#### Your objective:
Between the line containing "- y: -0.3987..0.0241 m" and the line containing "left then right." lies a run of lines; give that run again exactly, with both of those lines, and nothing else from the entries below.

• • • •

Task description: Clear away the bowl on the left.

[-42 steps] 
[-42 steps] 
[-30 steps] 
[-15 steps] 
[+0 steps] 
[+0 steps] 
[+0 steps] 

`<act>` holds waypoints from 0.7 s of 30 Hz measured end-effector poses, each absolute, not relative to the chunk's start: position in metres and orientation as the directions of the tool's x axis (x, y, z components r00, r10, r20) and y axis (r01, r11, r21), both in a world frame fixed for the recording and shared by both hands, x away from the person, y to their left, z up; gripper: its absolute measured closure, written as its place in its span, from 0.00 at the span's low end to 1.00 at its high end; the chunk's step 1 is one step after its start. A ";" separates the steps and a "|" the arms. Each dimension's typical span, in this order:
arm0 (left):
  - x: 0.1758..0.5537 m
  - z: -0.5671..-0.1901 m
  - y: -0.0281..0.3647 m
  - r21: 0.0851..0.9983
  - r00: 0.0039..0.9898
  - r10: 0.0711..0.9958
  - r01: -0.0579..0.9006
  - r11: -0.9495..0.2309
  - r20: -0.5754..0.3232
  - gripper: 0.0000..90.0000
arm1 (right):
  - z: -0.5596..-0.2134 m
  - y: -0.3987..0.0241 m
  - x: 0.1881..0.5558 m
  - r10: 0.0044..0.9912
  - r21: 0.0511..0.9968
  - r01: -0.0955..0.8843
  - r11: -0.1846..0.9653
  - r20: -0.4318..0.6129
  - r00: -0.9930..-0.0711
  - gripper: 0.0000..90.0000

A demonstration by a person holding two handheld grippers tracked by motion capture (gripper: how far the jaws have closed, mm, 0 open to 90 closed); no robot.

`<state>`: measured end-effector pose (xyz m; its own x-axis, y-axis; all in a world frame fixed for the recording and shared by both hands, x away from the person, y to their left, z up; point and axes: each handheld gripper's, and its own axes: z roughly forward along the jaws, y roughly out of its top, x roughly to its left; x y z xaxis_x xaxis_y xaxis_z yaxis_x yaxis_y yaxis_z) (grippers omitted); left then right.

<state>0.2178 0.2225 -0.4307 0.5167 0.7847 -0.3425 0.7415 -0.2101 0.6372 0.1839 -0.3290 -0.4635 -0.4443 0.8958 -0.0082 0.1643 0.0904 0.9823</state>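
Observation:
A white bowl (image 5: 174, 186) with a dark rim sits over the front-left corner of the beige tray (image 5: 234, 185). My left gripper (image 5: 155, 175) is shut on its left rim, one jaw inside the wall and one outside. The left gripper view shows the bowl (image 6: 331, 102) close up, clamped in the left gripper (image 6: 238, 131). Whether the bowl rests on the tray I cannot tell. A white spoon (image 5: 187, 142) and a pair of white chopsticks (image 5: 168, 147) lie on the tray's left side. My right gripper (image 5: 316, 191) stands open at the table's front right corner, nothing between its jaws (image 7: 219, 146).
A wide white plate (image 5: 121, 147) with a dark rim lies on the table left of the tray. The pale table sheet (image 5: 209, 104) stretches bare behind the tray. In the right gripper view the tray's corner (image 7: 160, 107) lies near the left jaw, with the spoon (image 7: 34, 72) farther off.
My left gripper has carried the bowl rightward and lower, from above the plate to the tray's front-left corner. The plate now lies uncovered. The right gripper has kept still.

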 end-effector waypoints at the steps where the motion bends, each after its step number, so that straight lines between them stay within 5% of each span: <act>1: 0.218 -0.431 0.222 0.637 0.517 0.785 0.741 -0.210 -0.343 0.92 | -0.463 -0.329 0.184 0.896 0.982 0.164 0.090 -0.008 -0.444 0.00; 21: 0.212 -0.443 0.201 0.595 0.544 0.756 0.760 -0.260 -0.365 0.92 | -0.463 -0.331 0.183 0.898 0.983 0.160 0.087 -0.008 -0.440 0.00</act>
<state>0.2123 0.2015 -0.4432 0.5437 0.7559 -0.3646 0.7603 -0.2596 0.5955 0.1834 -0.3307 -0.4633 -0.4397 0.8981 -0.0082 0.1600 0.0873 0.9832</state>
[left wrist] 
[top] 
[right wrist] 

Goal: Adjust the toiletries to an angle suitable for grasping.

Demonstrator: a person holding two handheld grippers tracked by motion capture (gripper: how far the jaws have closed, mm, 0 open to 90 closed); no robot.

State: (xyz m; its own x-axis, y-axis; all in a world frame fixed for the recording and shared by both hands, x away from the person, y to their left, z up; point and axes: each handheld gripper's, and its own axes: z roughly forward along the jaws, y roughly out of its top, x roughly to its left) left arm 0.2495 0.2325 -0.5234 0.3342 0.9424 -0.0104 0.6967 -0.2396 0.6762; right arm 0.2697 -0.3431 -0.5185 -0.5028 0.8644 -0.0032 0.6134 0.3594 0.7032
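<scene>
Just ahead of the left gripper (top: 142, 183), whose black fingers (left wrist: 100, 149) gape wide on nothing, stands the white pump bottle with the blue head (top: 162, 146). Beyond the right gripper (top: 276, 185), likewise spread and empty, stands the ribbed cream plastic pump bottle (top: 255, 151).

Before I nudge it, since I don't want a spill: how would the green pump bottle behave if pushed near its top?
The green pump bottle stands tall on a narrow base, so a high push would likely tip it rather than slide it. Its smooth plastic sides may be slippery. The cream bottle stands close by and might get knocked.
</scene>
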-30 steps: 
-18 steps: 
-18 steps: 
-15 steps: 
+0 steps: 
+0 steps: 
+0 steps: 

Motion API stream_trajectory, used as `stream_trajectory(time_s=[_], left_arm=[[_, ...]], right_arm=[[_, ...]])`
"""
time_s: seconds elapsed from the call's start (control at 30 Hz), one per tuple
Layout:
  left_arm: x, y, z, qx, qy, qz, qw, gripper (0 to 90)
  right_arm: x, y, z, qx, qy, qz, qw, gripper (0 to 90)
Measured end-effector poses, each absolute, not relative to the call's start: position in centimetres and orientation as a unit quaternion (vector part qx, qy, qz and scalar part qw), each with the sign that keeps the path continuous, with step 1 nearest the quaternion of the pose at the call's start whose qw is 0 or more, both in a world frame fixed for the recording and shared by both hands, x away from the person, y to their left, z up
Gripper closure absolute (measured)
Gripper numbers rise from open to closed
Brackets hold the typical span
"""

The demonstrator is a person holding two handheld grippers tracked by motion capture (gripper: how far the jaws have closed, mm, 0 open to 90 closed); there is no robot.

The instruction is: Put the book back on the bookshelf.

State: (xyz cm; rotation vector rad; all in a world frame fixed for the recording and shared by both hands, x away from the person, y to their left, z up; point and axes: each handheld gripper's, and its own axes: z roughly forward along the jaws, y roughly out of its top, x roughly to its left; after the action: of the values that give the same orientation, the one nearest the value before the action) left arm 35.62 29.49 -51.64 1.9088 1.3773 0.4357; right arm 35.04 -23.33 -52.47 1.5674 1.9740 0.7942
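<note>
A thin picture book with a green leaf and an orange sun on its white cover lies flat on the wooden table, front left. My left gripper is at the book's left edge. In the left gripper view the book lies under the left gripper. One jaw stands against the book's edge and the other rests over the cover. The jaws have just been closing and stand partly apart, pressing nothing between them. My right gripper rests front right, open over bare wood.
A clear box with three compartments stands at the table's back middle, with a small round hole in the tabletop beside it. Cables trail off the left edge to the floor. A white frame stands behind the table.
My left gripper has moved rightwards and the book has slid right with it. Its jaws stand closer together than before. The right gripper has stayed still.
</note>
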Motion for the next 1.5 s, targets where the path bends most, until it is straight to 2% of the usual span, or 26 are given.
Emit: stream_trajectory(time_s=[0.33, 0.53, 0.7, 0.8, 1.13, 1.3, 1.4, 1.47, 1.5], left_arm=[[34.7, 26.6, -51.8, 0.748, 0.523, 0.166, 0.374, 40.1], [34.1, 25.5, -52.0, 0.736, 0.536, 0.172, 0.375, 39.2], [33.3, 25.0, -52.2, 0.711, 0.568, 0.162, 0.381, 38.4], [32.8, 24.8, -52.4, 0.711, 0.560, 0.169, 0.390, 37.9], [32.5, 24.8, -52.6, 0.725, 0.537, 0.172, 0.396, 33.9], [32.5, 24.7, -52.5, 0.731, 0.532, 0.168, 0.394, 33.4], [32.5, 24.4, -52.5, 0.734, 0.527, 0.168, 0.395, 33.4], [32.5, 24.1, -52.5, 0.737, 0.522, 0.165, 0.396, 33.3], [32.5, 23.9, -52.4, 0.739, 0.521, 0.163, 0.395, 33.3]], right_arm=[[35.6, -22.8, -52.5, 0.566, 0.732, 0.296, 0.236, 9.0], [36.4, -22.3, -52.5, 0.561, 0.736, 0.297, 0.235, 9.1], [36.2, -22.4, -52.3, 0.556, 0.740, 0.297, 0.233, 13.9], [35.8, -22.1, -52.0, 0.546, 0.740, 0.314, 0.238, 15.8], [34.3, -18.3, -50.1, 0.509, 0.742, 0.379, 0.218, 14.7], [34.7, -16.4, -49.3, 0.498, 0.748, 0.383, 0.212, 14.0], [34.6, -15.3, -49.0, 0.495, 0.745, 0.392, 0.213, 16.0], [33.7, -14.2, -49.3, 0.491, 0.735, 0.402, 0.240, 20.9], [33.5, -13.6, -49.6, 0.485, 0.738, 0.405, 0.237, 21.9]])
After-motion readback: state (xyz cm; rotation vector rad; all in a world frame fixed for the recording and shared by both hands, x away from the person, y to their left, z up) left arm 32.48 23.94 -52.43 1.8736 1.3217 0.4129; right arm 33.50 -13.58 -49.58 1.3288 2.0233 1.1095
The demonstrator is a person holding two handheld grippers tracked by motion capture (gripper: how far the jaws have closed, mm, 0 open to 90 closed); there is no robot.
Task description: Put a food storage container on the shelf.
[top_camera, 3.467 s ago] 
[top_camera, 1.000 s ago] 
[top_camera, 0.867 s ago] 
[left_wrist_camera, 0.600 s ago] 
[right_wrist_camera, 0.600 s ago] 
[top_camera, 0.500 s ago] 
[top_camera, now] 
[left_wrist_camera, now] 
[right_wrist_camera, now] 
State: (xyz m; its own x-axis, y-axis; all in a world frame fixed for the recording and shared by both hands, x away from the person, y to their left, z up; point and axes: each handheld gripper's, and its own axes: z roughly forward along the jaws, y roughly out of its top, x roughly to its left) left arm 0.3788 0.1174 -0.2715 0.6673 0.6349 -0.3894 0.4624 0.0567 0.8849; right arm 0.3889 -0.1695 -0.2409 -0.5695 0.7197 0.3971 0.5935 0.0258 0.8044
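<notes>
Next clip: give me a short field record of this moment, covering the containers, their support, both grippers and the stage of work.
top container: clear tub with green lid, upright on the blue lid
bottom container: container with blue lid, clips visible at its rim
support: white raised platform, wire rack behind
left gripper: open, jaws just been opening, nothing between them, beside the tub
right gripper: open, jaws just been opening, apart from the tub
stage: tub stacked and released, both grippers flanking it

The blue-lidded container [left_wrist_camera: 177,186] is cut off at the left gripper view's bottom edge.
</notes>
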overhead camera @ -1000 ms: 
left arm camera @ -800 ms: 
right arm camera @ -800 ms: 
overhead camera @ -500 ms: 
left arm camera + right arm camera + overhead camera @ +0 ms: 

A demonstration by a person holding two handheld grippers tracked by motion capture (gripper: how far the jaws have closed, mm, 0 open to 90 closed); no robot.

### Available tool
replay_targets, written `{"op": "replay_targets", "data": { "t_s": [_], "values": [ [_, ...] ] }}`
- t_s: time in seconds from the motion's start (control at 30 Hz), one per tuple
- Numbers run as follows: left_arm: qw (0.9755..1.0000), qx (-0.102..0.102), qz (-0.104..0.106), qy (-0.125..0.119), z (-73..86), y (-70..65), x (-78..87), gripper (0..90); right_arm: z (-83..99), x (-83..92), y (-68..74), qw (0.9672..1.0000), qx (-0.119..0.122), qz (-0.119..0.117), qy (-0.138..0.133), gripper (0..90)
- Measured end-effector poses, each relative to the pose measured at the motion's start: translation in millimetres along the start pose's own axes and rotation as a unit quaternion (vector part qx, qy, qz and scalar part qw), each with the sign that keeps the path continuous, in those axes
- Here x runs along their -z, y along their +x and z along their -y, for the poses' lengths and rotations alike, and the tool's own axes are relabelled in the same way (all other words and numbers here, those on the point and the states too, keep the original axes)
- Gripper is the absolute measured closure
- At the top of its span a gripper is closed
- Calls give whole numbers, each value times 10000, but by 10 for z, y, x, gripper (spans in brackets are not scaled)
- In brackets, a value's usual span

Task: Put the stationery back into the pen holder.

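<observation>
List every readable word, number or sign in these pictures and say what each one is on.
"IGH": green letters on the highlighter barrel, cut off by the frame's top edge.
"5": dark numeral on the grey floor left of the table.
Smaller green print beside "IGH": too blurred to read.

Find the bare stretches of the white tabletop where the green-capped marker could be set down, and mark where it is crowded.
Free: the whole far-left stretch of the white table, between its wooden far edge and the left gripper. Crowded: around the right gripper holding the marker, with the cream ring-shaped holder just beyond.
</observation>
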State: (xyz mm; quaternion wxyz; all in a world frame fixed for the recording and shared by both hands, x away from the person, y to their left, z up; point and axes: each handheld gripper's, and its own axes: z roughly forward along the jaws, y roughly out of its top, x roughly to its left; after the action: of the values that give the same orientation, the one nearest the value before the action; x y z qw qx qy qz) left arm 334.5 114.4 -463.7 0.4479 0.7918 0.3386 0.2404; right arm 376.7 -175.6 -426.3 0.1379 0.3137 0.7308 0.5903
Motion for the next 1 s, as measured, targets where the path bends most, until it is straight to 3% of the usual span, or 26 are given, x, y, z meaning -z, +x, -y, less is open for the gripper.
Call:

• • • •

#### Answer box:
  - y: -0.3987..0.0241 m
  - x: 0.1881..0.5558 m
  - r10: 0.0044..0.9912
  - r21: 0.0511..0.9968
  - r01: -0.0955..0.8843
  - r11: -0.1846..0.9653
  - r20: -0.4318..0.6129
  - r00: -0.9930..-0.0711
  - gripper: 0.0000..90.0000

A demonstration by a person holding two handheld grippers tracked by motion capture (gripper: how far the jaws have closed, mm, 0 open to 90 closed); no robot.

`<state>`: measured end-effector pose (xyz m; its own x-axis, y-axis; all in a world frame fixed for the recording and shared by both hands, x away from the person, y to their left, z up; point and axes: each handheld gripper's, and its own axes: z roughly forward along the jaws, y roughly out of its top, x roughly to its left; x y z xaxis_x xaxis_y xaxis_z yaxis_x yaxis_y yaxis_z) (grippers omitted); left then right.

Further output is not needed for this exercise.